The PC-3 is incapable of providing real time switching functionality in live broadcast
environment for at least two reasons. First, the general purpose processor is not synchronized to
the video frame rate. Second, Windows™ application software running on the general purpose
processor provides the control panel as a window on the PC display. Thus, the control panel
would not survive a PC failure in a broadcast environment.
It is therefore a principle object ofthe invention to provide a digital video switcher that
includes an control panel and at least two processors (i.e., at least one general purpose processor
running an open architecture operating system and at least one control processor running a second architecture operating system and supporting real time critical functions) configured so that the general purpose processor communicates with a configurable input device that can be
used remotely from the control panel.
Summary ofthe Invention
The present invention features a digital video production switcher for processing a
plurality of video signals in a production environment. The switcher includes a switching unit
for receiving video input signals from various devices (e.g., network feeds, satellite feeds,
cameras, receivers and recorders) and for providing video output signals. In one embodiment,
the switcher includes a control panel for receiving operator inputs. The switcher also includes a
control processor unit and a general purpose processor unit. The control processor unit includes
at least one control processor. The general purpose processor unit includes at least one general
purpose processor. In another embodiment, there is a second general purpose processor unit in
communication with the general purpose processor unit, for example over a network. The
plurality of independent processors synchronized to the video frame rate - at least one control
processor and at least one general purpose processor. In one embodiment, the control and
general purpose processors are tightly coupled to and independent of each other. They share a
section of memory to allow for high bandwidth communications. The switcher also includes at
least one configurable input device for receiving operator inputs.

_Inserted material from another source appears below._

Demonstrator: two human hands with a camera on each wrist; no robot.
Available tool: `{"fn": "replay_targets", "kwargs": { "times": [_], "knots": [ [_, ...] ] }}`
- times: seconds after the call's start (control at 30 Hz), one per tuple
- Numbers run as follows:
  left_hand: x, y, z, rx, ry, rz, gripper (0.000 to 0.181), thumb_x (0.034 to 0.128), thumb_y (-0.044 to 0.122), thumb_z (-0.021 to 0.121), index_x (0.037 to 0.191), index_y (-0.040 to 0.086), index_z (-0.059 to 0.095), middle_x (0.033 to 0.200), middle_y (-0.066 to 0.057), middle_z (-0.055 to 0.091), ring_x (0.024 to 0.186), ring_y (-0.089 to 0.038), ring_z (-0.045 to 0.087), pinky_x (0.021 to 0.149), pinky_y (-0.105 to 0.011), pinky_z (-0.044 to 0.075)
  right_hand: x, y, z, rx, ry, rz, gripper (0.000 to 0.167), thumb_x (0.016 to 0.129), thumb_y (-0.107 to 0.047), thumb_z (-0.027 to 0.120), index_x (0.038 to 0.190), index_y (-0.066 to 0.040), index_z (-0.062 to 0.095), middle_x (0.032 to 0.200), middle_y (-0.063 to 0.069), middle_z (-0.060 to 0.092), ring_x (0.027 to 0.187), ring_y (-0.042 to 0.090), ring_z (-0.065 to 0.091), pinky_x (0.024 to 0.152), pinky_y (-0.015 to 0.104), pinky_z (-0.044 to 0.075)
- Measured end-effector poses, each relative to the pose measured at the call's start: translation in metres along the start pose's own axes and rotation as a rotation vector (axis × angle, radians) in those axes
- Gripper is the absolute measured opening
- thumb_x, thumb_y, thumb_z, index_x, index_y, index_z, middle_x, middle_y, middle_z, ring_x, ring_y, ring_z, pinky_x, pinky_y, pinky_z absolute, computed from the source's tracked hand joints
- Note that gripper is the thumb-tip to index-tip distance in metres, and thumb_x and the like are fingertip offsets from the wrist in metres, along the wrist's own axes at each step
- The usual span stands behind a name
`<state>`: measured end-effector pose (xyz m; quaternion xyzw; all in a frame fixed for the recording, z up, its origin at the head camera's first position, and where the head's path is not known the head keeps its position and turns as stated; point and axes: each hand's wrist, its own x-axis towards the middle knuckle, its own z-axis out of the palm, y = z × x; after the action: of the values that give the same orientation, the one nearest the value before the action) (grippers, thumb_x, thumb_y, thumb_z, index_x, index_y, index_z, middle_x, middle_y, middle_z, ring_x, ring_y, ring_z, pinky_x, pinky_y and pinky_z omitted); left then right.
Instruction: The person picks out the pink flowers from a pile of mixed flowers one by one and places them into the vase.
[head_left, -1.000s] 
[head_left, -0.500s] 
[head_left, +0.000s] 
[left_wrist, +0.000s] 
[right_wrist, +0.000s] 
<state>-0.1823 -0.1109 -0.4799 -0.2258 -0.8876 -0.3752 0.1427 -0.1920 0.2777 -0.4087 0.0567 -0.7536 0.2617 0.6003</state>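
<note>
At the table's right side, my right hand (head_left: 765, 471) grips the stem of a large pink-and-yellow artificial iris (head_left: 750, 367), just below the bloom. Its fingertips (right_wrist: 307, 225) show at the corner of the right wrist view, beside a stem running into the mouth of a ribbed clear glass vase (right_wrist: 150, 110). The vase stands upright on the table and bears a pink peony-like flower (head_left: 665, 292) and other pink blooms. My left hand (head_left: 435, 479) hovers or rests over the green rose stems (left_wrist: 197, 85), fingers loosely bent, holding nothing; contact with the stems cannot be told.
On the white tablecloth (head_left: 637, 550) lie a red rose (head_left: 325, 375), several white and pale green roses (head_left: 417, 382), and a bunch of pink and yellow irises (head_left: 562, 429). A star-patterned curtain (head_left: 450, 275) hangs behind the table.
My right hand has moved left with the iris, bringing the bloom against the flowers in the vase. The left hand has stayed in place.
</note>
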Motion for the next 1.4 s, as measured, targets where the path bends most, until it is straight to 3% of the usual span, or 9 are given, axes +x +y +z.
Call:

The at least one control processor controls the "live critical" production functions (i.e.,
input/output video switching, mixing, wiping and keying). The at least one control processor is
electrically connected to the switching unit and the control panel and supports control panel
operations independent ofthe general purpose processor. The at least one control processor
provides control signals, in response to operator inputs received from the control panel, that
program the switching unit to provide desired video output signals in real time. In one
embodiment, the at least one control processor runs a closed architecture operating system.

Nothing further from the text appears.